**WORK REQUEST**
Write out the data word for word, taking care that no picture is carried over.
(COLLECTED DATA Opens)
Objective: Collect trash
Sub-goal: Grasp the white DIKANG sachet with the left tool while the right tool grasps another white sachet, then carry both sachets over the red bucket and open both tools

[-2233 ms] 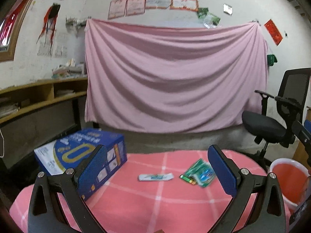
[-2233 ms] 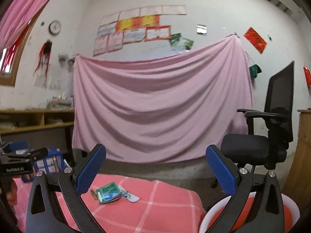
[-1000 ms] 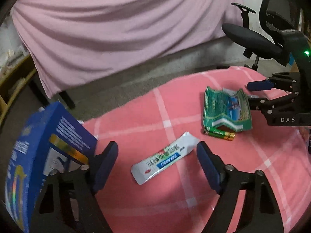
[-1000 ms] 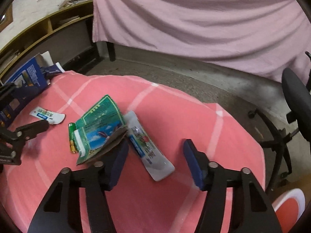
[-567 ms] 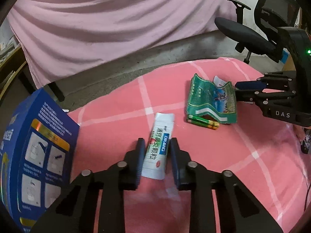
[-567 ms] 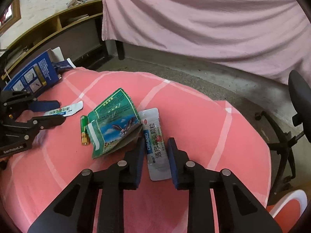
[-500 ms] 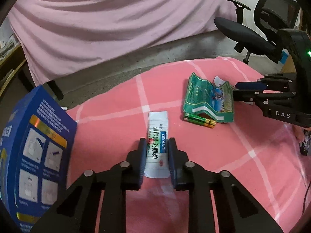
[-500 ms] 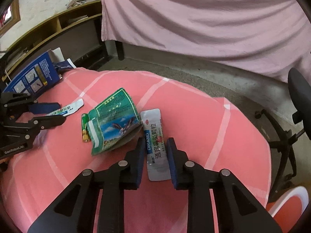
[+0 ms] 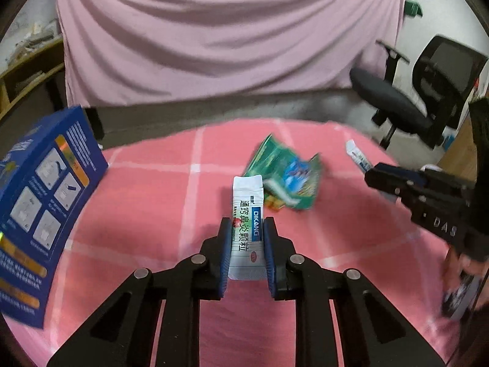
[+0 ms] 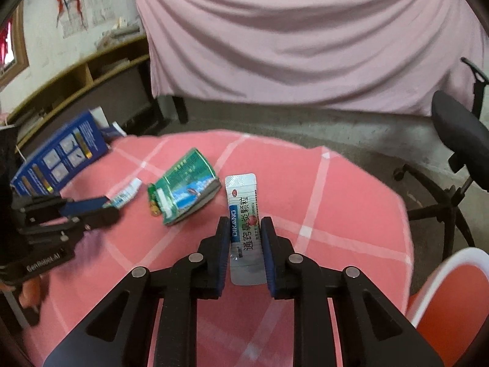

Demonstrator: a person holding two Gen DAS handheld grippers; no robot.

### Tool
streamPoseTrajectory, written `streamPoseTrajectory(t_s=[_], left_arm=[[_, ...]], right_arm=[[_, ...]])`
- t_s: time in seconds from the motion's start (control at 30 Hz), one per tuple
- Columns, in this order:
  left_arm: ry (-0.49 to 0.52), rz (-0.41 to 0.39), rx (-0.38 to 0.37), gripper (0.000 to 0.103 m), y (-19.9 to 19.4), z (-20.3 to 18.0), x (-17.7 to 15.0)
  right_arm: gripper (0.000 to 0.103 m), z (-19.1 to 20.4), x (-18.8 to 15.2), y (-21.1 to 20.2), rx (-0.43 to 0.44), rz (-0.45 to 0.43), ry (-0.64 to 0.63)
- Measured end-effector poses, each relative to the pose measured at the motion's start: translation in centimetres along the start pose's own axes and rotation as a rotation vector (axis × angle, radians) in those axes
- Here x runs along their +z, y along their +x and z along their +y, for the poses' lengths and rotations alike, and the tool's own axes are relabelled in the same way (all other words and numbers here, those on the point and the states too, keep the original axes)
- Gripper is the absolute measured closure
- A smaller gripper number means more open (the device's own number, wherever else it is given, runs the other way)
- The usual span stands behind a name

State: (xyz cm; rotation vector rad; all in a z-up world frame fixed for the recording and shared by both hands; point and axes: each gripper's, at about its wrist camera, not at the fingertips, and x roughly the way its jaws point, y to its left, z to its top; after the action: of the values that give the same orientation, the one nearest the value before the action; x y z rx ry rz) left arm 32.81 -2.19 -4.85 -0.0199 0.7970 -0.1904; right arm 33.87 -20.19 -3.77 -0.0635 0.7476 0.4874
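Left wrist view: the left gripper [image 9: 246, 226] is clamped on a white sachet [image 9: 247, 214], which stands up between its blue pads clear of the pink checked tablecloth [image 9: 152, 202]. Just beyond lie a crumpled green packet [image 9: 290, 172] and batteries [image 9: 273, 203] tucked against it. A blue box [image 9: 39, 205] stands at the left edge.

Right wrist view: the right gripper [image 10: 244, 224] pinches a second sachet [image 10: 243, 211] the same way; its jaws are closing the last bit onto it. An orange bin [image 10: 452, 302] with a white rim sits low at the right. Further back are an office chair [image 10: 458, 131] and a pink sheet [image 10: 290, 30] hung on the wall.
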Motion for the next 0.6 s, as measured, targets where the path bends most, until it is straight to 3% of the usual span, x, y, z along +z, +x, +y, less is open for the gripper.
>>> streamPoseTrajectory(t_s=[0.4, 0.6], left_arm=[[-0.004, -0.43, 0.004, 0.087, -8.6, -5.3, -1.2], [0.025, -0.551, -0.041, 0.086, -10.8, -8.3, -1.7]], right_arm=[[0.085, 0.8, -1.8, -10.5, -0.074, -0.433, 0.012], [0.085, 1.4, -2.6, -14.2, -0.159, -0.584, -0.031]])
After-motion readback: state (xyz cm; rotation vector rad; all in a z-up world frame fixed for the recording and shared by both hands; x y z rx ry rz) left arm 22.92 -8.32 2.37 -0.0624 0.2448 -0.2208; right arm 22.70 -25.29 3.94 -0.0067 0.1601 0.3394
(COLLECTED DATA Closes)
**EXERCISE RESULT**
Objective: Collect trash
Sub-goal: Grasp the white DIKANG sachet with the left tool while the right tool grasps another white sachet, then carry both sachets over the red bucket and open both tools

[-2233 ms] 
[-2233 ms] 
[-1000 ms] 
[-1000 ms] 
[-567 ms] 
[-567 ms] 
[-500 ms] 
[-500 ms] 
[+0 ms] 
[+0 ms] 

Demonstrator: a person holding two Gen DAS handheld grippers; no robot.

### Tool
streamPoseTrajectory, written `streamPoseTrajectory(t_s=[_], left_arm=[[_, ...]], right_arm=[[_, ...]])`
- t_s: time in seconds from the motion's start (control at 30 Hz), one per tuple
- Columns, in this order:
  left_arm: ry (-0.49 to 0.52), rz (-0.41 to 0.39), rx (-0.38 to 0.37), gripper (0.000 to 0.103 m), y (-19.9 to 19.4), z (-20.3 to 18.0), x (-17.7 to 15.0)
  right_arm: gripper (0.000 to 0.103 m), z (-19.1 to 20.4), x (-18.8 to 15.2), y (-21.1 to 20.2), rx (-0.43 to 0.44), rz (-0.45 to 0.43), ry (-0.64 to 0.63)
- Measured end-effector poses, each relative to the pose measured at the motion's start: translation in centimetres along the start pose's own axes and rotation as a rotation vector (axis × angle, radians) in those axes
- Here x runs along their +z, y along their +x and z along their +y, for the poses' lengths and rotations alike, and the tool's own axes are relabelled in the same way (all other words and numbers here, those on the point and the states too, keep the original axes)
- Gripper is the absolute measured closure
- A smaller gripper number means more open (the device's own number, wherever else it is given, runs the other way)
- The usual span stands behind a name

State: (xyz cm; rotation vector rad; all in a z-up world frame fixed for the recording and shared by both hands; point and axes: each gripper's, at about its wrist camera, not at the fingertips, and x roughly the way its jaws point, y to its left, z to its top; after the action: of the values that give the same orientation, the one nearest the value before the action; x y z rx ry rz) left arm 32.81 -2.19 -4.85 -0.0199 0.7970 -0.1904; right arm 33.87 -20.19 -3.77 -0.0635 0.7476 0.4874
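Left wrist view: the left gripper [image 9: 246, 226] is clamped on a white sachet [image 9: 247, 214], which stands up between its blue pads clear of the pink checked tablecloth [image 9: 152, 202]. Just beyond lie a crumpled green packet [image 9: 290, 172] and batteries [image 9: 273, 203] tucked against it. A blue box [image 9: 39, 205] stands at the left edge.

Right wrist view: the right gripper [image 10: 244, 224] pinches a second sachet [image 10: 243, 211] the same way; its jaws are closing the last bit onto it. An orange bin [image 10: 452, 302] with a white rim sits low at the right. Further back are an office chair [image 10: 458, 131] and a pink sheet [image 10: 290, 30] hung on the wall.
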Motion for the next 0.6 s, as measured, targets where the path bends most, until it is straight to 3% of the usual span, x, y, z along +z, +x, +y, less is open for the gripper.
>>> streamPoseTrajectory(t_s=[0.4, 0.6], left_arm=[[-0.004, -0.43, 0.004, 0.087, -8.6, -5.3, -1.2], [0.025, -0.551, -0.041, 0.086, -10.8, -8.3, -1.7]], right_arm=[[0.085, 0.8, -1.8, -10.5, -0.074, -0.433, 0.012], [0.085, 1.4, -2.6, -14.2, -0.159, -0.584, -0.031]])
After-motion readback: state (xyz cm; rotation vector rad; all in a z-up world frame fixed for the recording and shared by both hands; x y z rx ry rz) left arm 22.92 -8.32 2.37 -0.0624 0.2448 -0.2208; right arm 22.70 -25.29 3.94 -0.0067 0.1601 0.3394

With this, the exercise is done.